Bookish and the Beast (Once Upon a Con #3)(3)



“Oh no,” I replied, returning that devil-may-care smile, imagining what he would look like in a certain slant of golden light, curled into a wingback chair with my favorite book. “It’s a promise.”

“I can’t wait, then,” he said earnestly. Then something caught his eyes behind me, and I began to look over my shoulder when he said, “This might sound a little forward, but would you want to go for a walk? With me?” He outstretched his hand.

I thought about Quinn and Annie dancing the night away, and about the book waiting for me back in my hotel room, and how improbable this was, and for the first time in my life—

I pushed those thoughts aside.

I took his hand, because this moment felt like a dandelion fluff on the wind—there one moment, walking the streets of Atlanta and eating Waffle House, and talking on the rooftop of one of the hotels until the sun rose and all of the cosplayers down below were stumbling their way home, the memory so visceral I can still smell the strange scent of his cologne, lavender mixed with oak, and then, well—

Gone.



* * *





BUT EVEN THOUGH HE’S GONE, I can’t get him out of my head a month later when I should totally be over it by now, as I scan my math teacher’s box of jumbo condoms at the Food Lion where I work. I try not to make eye contact as I read off the total and he pays, also avoiding eye contact. He leaves the grocery store as quick as the clip of his shined loafers will let him.

I massage the bridge of my nose. Minimum wage will never pay for the years of therapy I’ll need after this.

Maybe I can put some of this—any of this—into the college essay I’ve been failing to write for the last week, but what college admissions officer would want to read about some lovesick fool ringing up condoms for her calculus teacher? Right, like that’ll win over admissions.
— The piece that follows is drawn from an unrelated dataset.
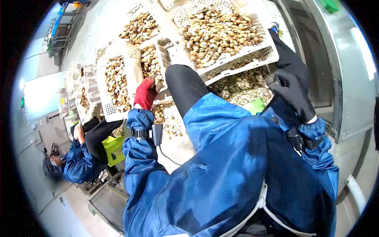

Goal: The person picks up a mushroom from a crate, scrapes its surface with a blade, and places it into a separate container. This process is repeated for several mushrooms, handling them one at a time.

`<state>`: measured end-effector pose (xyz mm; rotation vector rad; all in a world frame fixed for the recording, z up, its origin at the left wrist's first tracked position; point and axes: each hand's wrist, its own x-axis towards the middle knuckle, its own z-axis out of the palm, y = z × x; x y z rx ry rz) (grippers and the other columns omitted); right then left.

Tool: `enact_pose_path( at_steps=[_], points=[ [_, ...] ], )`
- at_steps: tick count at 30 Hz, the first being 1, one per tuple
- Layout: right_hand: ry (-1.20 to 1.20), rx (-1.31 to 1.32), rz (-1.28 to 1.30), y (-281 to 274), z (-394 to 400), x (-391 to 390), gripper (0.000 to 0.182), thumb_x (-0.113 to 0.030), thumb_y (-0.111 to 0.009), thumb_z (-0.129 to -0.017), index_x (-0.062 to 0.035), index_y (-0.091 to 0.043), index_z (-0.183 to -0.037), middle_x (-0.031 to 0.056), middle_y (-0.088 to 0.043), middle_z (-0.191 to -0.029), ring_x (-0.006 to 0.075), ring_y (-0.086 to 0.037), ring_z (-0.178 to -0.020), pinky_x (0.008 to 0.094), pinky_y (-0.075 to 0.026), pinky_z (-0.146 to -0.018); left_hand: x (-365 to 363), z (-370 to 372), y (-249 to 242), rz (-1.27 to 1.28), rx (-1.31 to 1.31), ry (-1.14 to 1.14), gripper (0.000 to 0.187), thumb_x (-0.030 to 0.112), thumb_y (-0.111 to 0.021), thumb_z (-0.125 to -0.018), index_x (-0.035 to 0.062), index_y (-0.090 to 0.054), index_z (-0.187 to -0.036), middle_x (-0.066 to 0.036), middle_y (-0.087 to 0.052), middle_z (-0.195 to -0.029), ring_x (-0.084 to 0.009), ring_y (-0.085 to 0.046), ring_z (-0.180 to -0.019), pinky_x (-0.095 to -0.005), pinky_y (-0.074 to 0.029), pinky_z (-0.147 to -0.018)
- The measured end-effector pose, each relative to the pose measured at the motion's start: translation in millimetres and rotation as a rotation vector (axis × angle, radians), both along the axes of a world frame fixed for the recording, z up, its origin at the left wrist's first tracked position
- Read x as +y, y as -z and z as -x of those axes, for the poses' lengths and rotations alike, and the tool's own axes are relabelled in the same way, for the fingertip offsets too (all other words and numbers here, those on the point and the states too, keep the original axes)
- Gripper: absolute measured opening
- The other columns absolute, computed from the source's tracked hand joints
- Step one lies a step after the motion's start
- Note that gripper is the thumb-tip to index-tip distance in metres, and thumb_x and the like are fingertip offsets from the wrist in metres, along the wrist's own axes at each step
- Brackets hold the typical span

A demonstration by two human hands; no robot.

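My left hand [147, 93], in a red glove with its fingertips showing, reaches to the near edge of a narrow white basket [163, 59] of small brown-and-cream pieces, possibly shellfish or mushrooms. Its fingers are bent around something I cannot make out. My right hand [290, 89], in a black glove, is closed beside my right thigh; what its fingers hold, if anything, is too small to tell. A large white crate [233, 59] heaped with the same pieces lies ahead, between the hands. Below it, a lower container holds smaller pale bits [244, 87].
More white crates [112, 114] with pieces stand to the left. Another person [81, 158] in blue sits at the far left near a bright green stool [113, 150]. A metal-framed door [312, 51] is at the right. Something light green [256, 106] lies between my legs.
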<state>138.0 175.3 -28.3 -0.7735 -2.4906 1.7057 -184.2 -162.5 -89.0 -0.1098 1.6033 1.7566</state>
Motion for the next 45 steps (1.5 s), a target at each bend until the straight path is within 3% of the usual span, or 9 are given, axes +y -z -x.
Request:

Suddenly, from the other side of the cashier kiosks, Annie cries, “It’s here! It’s here!” as she vaults over her checkout counter and comes sliding toward mine.

Already?

Every rumor on every message board said that it would drop at six—I check the time on my cashier screen. Oh, it is six. I quickly key out of my register so the manager won’t yell at me for goofing off on the job—technically I’m on break!—and turn off my cashier light even though there are two people in line.

“Hey!” one of the customers shouts.

“Three minutes!” I reply.

“This is life-changing!” Annie adds, holding up her phone screen for us. The glare of the halogens above us catches on the edges of the screen protector as she sticks one earbud into her ear and hands me the other.
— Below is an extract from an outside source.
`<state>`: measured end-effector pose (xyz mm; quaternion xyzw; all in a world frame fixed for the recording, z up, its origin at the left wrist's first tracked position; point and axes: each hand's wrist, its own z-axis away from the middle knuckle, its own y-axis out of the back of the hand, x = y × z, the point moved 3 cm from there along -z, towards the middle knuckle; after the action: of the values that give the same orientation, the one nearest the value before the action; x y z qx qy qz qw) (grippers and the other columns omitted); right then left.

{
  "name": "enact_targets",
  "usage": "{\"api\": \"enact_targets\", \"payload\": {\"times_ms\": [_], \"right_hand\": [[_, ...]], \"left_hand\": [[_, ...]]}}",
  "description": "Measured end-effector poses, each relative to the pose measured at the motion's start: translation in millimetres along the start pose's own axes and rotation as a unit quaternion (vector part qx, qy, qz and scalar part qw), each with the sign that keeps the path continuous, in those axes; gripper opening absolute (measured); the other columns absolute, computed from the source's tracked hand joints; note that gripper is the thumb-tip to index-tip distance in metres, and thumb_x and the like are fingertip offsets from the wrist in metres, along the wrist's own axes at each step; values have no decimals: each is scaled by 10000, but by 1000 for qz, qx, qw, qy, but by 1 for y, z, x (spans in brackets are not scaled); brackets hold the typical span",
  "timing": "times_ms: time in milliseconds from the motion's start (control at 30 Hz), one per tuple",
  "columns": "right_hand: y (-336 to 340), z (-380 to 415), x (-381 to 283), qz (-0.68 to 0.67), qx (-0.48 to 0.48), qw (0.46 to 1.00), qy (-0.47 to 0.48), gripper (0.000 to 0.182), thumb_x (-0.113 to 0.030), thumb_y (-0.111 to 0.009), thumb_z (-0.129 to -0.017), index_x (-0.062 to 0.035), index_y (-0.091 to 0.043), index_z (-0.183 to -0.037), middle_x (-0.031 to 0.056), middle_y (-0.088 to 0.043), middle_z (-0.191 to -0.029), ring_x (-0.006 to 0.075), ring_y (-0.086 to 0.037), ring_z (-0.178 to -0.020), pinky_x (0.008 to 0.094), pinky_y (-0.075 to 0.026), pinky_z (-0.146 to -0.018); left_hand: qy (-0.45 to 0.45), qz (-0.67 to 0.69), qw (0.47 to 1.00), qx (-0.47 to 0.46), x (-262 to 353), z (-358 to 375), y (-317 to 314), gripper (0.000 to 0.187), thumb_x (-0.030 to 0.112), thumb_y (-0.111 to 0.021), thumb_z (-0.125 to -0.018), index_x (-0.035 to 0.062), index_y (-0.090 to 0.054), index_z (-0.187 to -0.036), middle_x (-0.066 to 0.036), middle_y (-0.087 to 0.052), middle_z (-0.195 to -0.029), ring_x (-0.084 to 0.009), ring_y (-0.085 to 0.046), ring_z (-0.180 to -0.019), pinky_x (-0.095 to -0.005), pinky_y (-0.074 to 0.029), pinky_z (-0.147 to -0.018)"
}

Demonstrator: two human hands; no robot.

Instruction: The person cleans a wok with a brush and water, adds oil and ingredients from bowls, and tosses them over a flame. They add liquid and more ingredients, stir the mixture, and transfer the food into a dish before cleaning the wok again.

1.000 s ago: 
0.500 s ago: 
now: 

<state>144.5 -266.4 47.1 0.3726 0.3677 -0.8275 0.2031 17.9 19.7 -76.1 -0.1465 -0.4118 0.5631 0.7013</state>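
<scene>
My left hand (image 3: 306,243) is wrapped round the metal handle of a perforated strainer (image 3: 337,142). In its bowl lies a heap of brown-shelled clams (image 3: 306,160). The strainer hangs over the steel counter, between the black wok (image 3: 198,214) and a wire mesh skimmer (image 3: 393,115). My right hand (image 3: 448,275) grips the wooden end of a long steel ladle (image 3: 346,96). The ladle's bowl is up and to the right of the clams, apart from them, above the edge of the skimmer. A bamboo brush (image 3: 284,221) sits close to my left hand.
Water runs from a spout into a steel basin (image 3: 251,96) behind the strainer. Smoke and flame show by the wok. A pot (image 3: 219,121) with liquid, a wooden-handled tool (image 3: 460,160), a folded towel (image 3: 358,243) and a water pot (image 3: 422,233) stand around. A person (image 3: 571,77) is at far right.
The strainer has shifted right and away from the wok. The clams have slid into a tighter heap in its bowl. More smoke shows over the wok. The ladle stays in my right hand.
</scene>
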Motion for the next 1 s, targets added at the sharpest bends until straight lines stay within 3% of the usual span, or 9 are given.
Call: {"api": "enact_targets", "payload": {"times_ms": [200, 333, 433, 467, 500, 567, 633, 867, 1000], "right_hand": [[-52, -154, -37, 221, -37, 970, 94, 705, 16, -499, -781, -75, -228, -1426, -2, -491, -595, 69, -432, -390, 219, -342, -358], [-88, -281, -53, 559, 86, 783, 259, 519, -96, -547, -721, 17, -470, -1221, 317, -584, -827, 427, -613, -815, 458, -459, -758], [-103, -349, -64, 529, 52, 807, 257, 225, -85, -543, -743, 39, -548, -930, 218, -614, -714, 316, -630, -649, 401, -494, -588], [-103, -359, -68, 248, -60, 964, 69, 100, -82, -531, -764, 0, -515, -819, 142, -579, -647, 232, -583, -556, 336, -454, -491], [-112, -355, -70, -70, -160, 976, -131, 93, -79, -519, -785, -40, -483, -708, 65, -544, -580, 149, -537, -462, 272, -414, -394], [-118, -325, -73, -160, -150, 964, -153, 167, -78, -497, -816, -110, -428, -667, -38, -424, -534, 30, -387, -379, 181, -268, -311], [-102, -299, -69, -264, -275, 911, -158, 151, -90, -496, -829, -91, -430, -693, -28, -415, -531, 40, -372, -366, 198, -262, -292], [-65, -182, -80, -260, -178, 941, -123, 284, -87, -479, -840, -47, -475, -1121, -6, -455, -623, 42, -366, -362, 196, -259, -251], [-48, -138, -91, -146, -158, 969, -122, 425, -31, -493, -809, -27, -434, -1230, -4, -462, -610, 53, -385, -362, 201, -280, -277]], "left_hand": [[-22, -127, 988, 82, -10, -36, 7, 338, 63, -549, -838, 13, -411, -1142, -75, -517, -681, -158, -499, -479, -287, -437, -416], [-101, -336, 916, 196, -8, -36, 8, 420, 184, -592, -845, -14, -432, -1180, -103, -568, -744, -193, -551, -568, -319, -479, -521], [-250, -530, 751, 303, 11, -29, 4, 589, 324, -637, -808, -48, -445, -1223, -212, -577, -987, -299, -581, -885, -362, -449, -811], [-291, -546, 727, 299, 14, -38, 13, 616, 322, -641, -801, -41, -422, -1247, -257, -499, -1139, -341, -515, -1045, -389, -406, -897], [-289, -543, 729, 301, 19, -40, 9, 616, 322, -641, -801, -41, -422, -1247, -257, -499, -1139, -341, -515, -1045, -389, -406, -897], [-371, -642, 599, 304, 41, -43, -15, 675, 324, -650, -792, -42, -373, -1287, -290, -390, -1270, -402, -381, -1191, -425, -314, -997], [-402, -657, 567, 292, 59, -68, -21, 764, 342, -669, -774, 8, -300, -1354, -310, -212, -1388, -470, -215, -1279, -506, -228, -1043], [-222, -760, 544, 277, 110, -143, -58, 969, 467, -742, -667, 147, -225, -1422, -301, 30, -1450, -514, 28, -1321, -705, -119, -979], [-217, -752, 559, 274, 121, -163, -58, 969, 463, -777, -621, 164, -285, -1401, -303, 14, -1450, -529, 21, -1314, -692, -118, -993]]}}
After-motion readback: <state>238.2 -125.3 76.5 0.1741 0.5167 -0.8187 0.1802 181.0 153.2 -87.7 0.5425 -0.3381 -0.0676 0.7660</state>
The trailer begins to play.

Darkness. Then, a sound—the beat of something striking the ground. Sharp, high-pitched, steady.

Coming this December…

It’s only September, and December feels like a lifetime away. We’ve been waiting a year and a half for the sequel—a year! And! A half!—and my twisting stomach can barely stand it.

There is a soft, steady beat that echoes over the sweet, low horn of the Starfield theme.
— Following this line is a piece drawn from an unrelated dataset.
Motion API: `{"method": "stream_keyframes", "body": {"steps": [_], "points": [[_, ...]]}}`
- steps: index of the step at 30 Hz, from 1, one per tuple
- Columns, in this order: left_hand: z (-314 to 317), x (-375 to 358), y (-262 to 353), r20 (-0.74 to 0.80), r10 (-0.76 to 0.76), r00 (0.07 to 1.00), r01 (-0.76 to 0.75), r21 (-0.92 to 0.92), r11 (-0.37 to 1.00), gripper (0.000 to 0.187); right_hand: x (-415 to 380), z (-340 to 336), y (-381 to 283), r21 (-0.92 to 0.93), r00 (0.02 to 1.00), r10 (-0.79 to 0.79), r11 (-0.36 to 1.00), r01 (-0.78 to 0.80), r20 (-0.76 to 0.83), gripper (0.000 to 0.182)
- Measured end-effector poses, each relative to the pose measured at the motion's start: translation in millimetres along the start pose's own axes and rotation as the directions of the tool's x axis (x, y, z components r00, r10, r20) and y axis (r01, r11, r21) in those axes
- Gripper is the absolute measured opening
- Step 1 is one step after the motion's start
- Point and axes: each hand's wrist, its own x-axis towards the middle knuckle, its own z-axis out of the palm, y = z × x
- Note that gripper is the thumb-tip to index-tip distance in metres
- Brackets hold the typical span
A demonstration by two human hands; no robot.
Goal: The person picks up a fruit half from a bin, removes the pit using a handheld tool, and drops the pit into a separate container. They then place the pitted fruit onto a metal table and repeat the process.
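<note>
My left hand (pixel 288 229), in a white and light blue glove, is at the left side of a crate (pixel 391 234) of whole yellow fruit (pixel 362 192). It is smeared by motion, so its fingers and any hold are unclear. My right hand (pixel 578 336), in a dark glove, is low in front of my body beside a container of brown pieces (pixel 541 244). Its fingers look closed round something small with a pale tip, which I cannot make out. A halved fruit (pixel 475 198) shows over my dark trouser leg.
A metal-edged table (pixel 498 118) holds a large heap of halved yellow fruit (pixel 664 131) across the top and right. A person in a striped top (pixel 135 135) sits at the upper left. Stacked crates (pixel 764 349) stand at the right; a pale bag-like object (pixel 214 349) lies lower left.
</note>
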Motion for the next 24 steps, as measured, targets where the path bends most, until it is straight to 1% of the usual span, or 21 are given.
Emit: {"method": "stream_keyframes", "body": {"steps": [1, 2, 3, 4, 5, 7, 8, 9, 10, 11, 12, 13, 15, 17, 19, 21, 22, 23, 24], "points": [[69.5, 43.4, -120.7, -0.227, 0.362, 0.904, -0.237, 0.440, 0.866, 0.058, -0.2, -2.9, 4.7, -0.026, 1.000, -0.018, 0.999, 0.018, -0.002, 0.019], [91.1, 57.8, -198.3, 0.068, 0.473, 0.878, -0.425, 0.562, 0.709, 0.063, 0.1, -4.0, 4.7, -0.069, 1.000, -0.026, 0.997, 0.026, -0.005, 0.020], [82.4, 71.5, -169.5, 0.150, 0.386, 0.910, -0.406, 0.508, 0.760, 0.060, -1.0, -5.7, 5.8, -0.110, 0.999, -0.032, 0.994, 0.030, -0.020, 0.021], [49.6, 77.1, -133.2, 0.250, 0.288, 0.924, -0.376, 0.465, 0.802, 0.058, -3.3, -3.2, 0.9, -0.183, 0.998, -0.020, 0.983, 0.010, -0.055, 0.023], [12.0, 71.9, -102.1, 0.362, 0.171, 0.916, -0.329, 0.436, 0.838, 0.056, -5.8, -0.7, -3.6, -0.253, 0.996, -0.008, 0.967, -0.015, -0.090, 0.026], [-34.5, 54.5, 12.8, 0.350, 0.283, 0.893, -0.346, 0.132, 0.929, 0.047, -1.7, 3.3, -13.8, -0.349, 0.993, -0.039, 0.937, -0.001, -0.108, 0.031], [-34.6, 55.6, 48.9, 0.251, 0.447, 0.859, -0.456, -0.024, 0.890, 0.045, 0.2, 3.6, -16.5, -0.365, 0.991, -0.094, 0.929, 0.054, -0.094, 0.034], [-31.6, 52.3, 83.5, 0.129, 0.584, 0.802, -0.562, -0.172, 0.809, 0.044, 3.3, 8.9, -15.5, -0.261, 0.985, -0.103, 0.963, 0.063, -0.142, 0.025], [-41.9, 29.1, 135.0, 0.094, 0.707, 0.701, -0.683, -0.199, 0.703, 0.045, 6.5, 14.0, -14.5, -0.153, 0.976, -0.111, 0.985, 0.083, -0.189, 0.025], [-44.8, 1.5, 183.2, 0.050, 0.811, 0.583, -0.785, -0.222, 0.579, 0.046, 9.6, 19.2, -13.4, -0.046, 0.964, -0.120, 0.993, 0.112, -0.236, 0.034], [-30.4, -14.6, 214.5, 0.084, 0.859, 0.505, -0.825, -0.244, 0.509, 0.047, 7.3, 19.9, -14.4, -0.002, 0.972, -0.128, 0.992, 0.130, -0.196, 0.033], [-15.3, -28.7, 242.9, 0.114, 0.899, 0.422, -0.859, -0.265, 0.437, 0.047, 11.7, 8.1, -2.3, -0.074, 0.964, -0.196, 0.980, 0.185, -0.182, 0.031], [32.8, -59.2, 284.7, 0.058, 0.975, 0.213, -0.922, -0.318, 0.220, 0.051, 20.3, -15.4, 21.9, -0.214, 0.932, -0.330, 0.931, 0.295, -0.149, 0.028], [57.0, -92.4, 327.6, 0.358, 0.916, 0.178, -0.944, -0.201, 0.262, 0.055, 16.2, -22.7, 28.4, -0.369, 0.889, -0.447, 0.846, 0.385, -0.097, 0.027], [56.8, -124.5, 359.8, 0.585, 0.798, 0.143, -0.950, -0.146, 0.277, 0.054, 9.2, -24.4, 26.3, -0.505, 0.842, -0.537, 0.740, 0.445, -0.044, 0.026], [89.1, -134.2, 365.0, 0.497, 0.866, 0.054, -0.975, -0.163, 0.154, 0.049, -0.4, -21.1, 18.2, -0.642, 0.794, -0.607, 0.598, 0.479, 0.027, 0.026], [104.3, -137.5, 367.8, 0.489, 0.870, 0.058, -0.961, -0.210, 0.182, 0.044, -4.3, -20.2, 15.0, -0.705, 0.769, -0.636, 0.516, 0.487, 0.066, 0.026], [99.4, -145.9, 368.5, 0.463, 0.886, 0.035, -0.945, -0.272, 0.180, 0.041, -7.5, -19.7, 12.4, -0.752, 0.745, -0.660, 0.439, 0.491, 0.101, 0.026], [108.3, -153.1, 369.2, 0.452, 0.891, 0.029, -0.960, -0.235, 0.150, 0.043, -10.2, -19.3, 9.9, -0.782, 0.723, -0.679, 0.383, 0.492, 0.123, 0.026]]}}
The text fades and there is Carmindor kneeling in front of the Noxian Court. His lip is bloodied, and there is a gash across his eyebrow. He looks to have been tortured, his arms bound tightly behind his back. His eyes are shadowed by his disheveled hair.

“Prince Carmindor, we find you guilty,” says a soft, deep voice.

The other members of the court, of the different regions in the Empire, some emissaries from far-reaching colonies, representatives from the Federation, all dressed in their pale official colors. Their faces are grim. At the head of the court is a throne, where the ruler of the Nox Empire should sit, but it is empty.

“Guilty of conspiring against the Empire,” the same voice says. “Of treason.”

There are flashes of the first movie—Carmindor at the helm of the Prospero, the defiant faces of Euci and Zorine beside him, the fight between the Nox King and Carmindor on Ziondur, the moment Amara says goodbye to Carmindor and locks him on the bridge—

“But most of all,” the voice purrs, and the blurry image of a man in gold and white, hair long and flowing, looking like a deity of the sun, slowly comes into focus. Bright blue eyes, white-blond hair, a sharp face and a pointed nose, the hem of his uniform glowing like burning embers. A chill curls down my spine. “We find you guilty of the murder of our princess, our light—our Amara.”

Amara’s ship swirls into the Black Nebula, her smile, her lips saying words without any sound that mysteriously look like “ah’blen”—

A hand grabs Carmindor’s hair and forces his head back. Lips press against his ear, and the prophetic voice of General Sond whispers, “No one is coming for you, princeling.”

Annie gasps, pressing her hand to her mouth. Because Carmindor’s eyes—his eyes are the pale, pale white of the conscripted. The beat—the clipping sound—gets louder. It sounds like the drum of a funeral march, like the coming of a predator, like a countdown to the end of the world.

The screen fades to black again, and then on the next beat—two pristine black boots, heels striking against the ground. The flutter of a long uniform jacket the perfect shade of blue. The errant flash of bright red hair—as red as a supernova. The glimmer of a golden tiara.